I have to say, I'm confused by this person. Growing up in Bayonne, the closest "big" mall was in......Woodbridge. Next to Edison. About 20 minutes away. Im not sure what I considered Edison to be, but it certainly wasn't South Jersey. How old is she? That may explain it since Newport may have been her go to mall. But when I was young, it was SI or Woodbridge.
She is four years older than me so she must be 58 now. Couldn't have been Newport--it didn't exist when she was young. That was one of the first attempts to revitalize the JC waterfront. Not sure when they built it, but they put us in JC temporarily after the bomb in 1993 and the Newport Mall was the only place to walk to and it was still pretty new and pretty empty.
She may not have necessarily gone to Woodbridge Mall anyway. When I was growing up, I remember people talking about Willowbrook and I asked what it was and everyone looked at me as if I was an idiot. I just didn't know because my mother didn't go shopping at malls. We shopped for clothes in Paterson or "down on the highway" at Korvettes. People with money went to the mall. We did have Garden State Plaza, but that wasn't enclosed--it was a collection of stores connected by sidewalks. I know this woman from Bayonne grew up poor. She has money now, but she is very cheap.
Just looked it up. Woodbridge Mall wasn't even built until 1971.
Kind of funny--I guess younger people don't know that malls are a fairly recent phenomenon that didn't exist when many of us were growing up. Like blowdryers (one of the fetuses at work was shocked to learn that I used to try to straighten my hair in junior high by setting it on giant rollers. She asked why I didn't just blow it straight. I said because blowdryers hadn't come out yet.)

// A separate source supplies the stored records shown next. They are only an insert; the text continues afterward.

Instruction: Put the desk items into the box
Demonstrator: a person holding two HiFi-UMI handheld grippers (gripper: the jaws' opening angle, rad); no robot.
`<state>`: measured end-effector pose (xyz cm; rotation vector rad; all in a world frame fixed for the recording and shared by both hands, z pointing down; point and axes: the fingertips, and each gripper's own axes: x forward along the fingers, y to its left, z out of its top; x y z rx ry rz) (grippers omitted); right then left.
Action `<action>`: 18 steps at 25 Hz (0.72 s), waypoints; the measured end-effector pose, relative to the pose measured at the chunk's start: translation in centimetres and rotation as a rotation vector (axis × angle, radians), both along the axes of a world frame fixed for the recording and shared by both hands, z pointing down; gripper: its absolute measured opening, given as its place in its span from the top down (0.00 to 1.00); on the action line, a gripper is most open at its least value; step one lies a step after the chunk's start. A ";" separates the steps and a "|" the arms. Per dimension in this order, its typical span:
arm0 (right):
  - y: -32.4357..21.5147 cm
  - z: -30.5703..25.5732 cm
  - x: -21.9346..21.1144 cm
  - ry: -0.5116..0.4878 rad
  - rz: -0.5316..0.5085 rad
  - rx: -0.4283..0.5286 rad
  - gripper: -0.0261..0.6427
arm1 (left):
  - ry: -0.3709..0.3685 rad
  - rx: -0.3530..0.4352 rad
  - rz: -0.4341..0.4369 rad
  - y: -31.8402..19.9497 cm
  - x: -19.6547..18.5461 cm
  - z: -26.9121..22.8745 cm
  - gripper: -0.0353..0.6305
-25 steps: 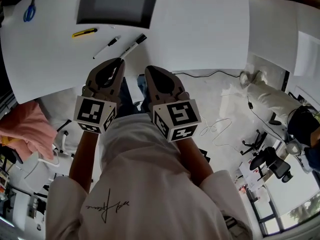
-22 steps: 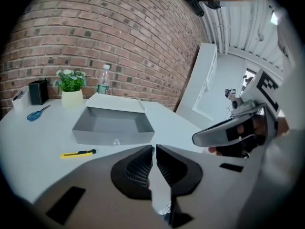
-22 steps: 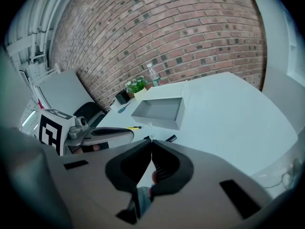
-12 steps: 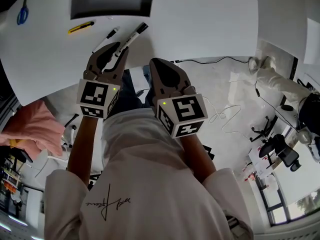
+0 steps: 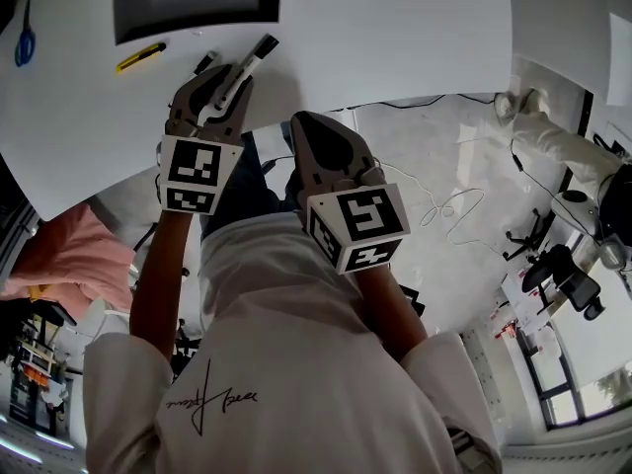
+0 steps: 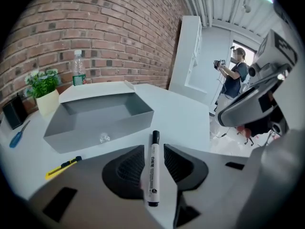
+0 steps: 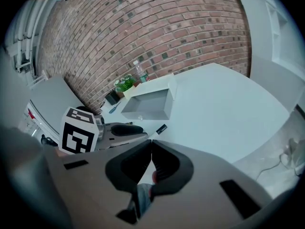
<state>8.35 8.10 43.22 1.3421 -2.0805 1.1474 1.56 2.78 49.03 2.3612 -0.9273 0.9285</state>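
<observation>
A white marker with a black cap (image 6: 153, 168) (image 5: 245, 65) lies on the white desk (image 5: 395, 47). My left gripper (image 6: 153, 149) (image 5: 225, 85) straddles it. Its jaws have just been opening and stand apart, with a gap on each side of the marker. A grey open box (image 6: 100, 116) (image 5: 193, 3) sits beyond it on the desk. My right gripper (image 7: 151, 144) (image 5: 321, 141) hangs at the desk's near edge, shut with nothing in it. A yellow utility knife (image 6: 62, 167) (image 5: 140, 55) lies left of the marker.
Blue scissors (image 6: 16, 135) (image 5: 22, 38) lie at the far left. A potted plant (image 6: 43, 87) and a bottle (image 6: 78, 73) stand behind the box by the brick wall. A second marker (image 5: 205, 62) peeks out beside my left gripper. A person (image 6: 233, 78) stands far right.
My left gripper has moved forward and down from the desk's edge onto the marker, and its jaws have opened around it. The right gripper has barely shifted.
</observation>
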 end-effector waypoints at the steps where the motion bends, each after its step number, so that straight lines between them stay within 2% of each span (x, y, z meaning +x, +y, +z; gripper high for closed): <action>1: 0.0 0.1 0.0 -0.001 0.001 -0.002 0.92 | -0.008 -0.008 0.006 0.0 0.1 0.4 0.78; 5: 0.1 0.8 0.1 -0.005 0.005 -0.014 0.92 | -0.048 -0.033 0.029 0.3 0.1 2.1 0.77; 18: -0.1 1.5 0.1 -0.018 0.015 -0.039 0.92 | -0.093 -0.068 0.056 0.3 0.4 3.6 0.77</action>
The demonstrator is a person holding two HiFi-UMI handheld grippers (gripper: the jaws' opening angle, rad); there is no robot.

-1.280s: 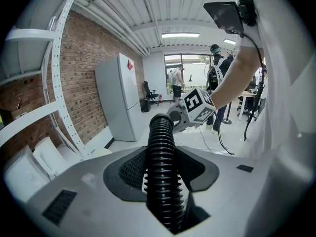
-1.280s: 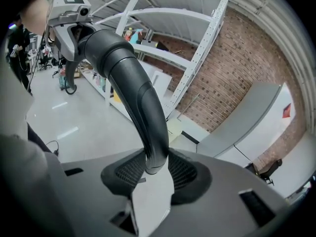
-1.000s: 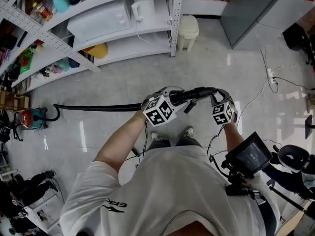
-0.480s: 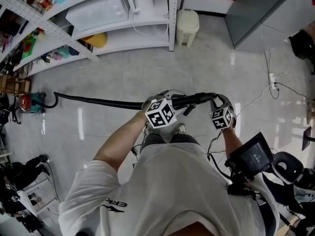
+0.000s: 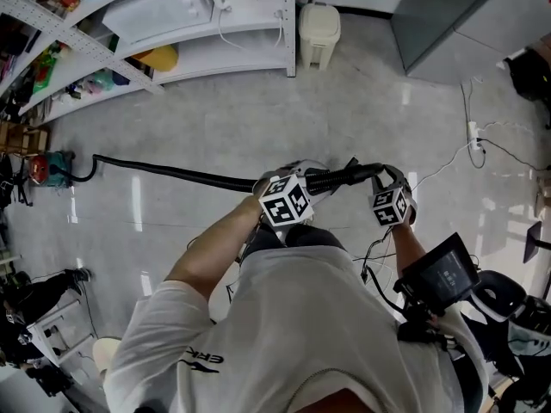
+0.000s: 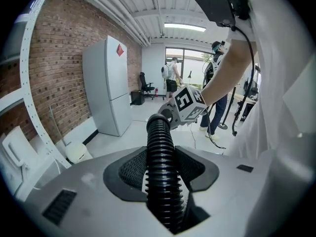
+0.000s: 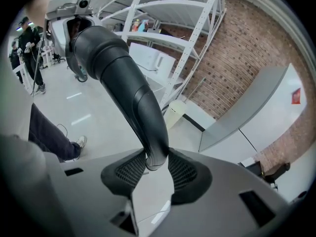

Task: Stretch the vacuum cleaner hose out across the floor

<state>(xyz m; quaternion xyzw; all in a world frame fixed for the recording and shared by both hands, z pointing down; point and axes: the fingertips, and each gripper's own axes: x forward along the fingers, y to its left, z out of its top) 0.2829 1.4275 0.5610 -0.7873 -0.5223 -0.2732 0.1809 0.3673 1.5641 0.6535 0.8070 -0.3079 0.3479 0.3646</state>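
My left gripper (image 6: pixel 160 171) clamps the ribbed hose (image 5: pixel 172 174), my right gripper (image 7: pixel 155 169) its smooth end, so I can pull it straight.

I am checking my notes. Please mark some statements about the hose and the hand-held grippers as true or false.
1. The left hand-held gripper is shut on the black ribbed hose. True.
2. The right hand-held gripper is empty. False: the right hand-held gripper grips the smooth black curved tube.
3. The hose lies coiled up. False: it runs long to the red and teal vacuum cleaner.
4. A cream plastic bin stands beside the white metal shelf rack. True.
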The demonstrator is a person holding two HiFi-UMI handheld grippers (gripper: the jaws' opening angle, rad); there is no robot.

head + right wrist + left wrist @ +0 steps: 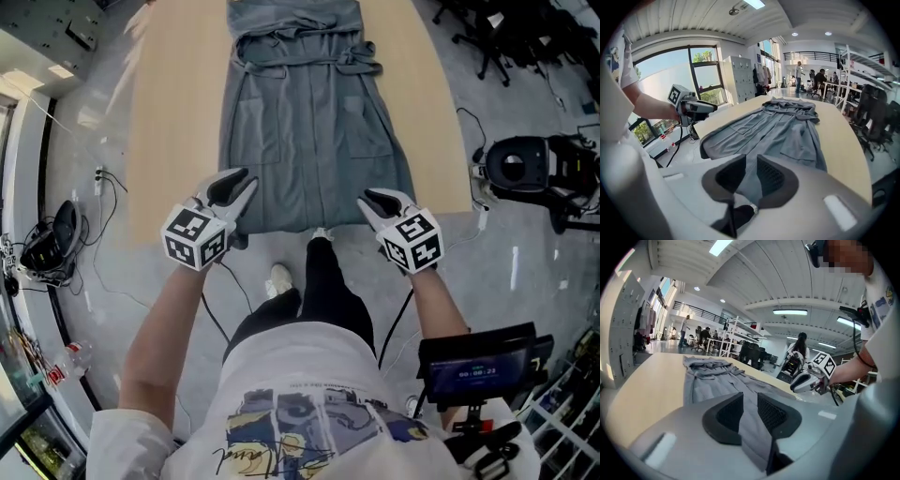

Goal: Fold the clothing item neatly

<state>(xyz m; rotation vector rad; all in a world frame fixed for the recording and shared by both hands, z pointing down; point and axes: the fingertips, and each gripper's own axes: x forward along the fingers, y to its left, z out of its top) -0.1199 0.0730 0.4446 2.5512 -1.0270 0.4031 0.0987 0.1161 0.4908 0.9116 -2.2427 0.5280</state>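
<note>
Head view shows us standing at the short end of a long pale wooden table (178, 141). A grey belted cloth garment (314, 131) lies flat on it, running lengthwise from the 12 o'clock edge of the picture down to the middle. Its tied fabric belt (302, 58) crosses the waist toward 12 o'clock, and its hem lies along the table edge nearest us.

Our bare forearms reach forward from 6 o'clock. The left one slants in from 7 o'clock and the right one rises almost straight from 5 o'clock. Both wrists are level, and the marker cubes face up at the camera.

The left gripper (242, 187) sits at the hem's 9 o'clock corner with its jaws pointing toward 1 o'clock. In the left gripper view, a fold of grey cloth runs up between the two dark pads, which are clamped on it.

The right gripper (373, 202) sits at the hem's 3 o'clock corner with its jaws pointing toward 11 o'clock. In the right gripper view, its pads are likewise pinched on the hem cloth.

The two grippers are well apart, with the full width of the hem between them. Black office chairs (487, 37) stand on the floor toward 1 o'clock, beyond the table.
</note>
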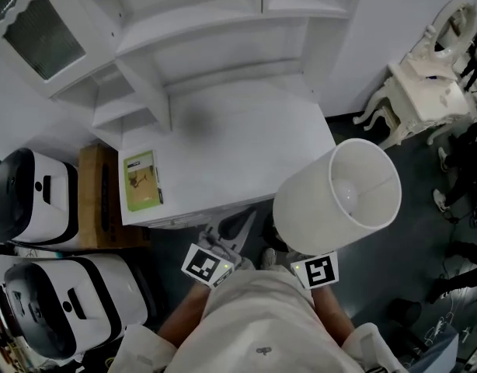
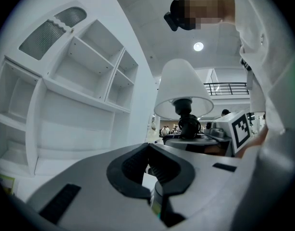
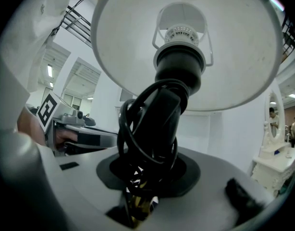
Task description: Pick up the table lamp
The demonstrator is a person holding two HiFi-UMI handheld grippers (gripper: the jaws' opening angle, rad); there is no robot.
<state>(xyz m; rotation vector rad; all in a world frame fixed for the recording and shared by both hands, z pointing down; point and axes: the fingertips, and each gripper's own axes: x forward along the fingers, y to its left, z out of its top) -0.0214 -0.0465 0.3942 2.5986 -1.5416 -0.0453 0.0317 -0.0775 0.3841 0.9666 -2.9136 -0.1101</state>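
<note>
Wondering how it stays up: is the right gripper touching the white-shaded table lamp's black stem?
Touching. In the right gripper view the right gripper clamps the cord-wrapped black stem between its jaws.

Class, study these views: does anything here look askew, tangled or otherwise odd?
The lamp has its black cord wound in loose loops round the stem, just where the right gripper clamps it, so it looks tangled. Nothing looks spilled or broken.
</note>
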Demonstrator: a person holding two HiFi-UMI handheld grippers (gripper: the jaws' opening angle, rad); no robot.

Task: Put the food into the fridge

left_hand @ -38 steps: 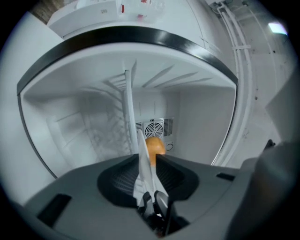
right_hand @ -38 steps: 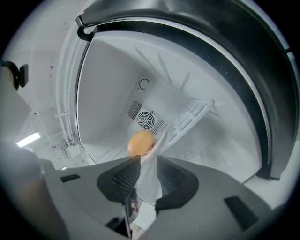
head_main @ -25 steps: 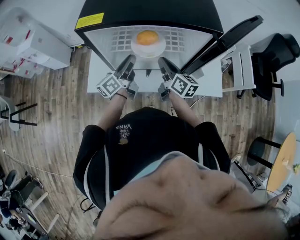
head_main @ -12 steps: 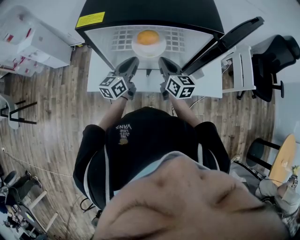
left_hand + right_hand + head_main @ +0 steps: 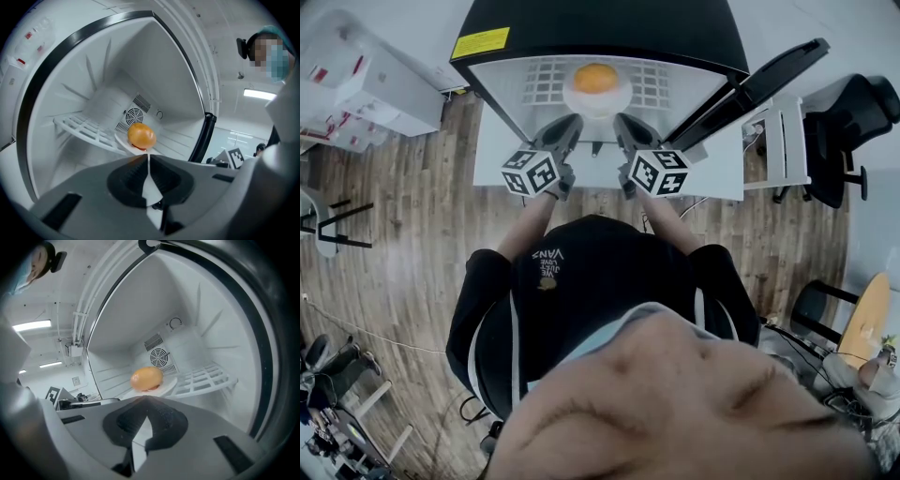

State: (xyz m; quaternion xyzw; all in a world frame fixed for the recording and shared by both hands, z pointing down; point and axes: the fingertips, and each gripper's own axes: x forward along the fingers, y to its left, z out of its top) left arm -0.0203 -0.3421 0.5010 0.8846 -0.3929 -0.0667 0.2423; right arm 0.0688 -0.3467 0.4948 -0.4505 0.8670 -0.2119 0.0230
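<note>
An orange round bun [image 5: 596, 77] lies on a white plate [image 5: 573, 97] over the white wire shelf [image 5: 540, 79] inside the open fridge [image 5: 502, 37]. My left gripper [image 5: 570, 124] is shut on the plate's near left rim, and my right gripper [image 5: 621, 122] is shut on its near right rim. In the left gripper view the bun [image 5: 141, 135] and plate [image 5: 123, 139] sit just past the closed jaws of the left gripper [image 5: 149, 158], beside the shelf [image 5: 82, 127]. The right gripper view shows the bun [image 5: 146, 378] on the plate [image 5: 168, 385] ahead of the right gripper [image 5: 143, 399].
The fridge door [image 5: 759, 80] stands open to the right. A fan vent [image 5: 134, 115] is on the back wall. A white cabinet [image 5: 366, 89] stands left, a black chair [image 5: 853, 112] right, and a round table [image 5: 862, 328] at the lower right. Another person [image 5: 281, 108] stands right.
Both grippers have drawn slightly closer together at the plate's near rim. The plate and bun have barely moved on the shelf.
</note>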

Last edited by Mightyqueen801; 10-26-2012 at 08:08 PM..
I think that Union County is north Jersey. I even think it geographically fits. Some maps have Warren considered to be north, but it extends further south than Union which on the same map is considered central. Below Union I would consider central.
You can see a difference when you hit Middlesex, Union fits in with north Jersey IMO. I live in Union County, in a town that some on this thread have considered to be north and some have considered to be central, but I think I live in north Jersey. Where I live does NOT feel like true central Jersey at all. Actually, I never really even heard of central NJ until I came onto this site. It was always north and south. South of the Driscoll is classically South Jersey, even though I think Middlesex County is definitely not south enough, which is probably why someone invented the central region.
The Sopranos opening, when he drives over the Goethals Bridge… Union County is north Jersey. A good half of it is further north than Staten Island. Union County is not big enough to be split in half like some tried. It's either all or nothing, and without it in the north region there is literally a chunk off the eastern end of the map missing.
Last edited by JerseyGirl415; 10-26-2012 at 08:48 PM..
I agree with this map, but I wish you could cut Somerset and Hunterdon in half. They extend too far south, but the northern portions are north Jersey in my opinion. It's tough because NJ's counties are so out of proportion with one another in size and some are too long to really get a true south/central/north reading without trying to work around borders or cut counties in half. I do think though that cutting the longer counties up would make this easier. I would cut Somerset and Hunterdon at the border of Union and Middlesex. Right across that line, north of it is NNJ and south of it is CNJ.
This is so complicated! LOL This is why I prefer the old Driscoll trick - north of it (also the Raritan Bay) is North Jersey and south of it is South Jersey. There.
4 regions: North,Central,South,and Jersey Shore.
The shore is a distinct area imo.
I'd add west Jersey. Places on the Delaware above Trenton are like the Shore, it's own area.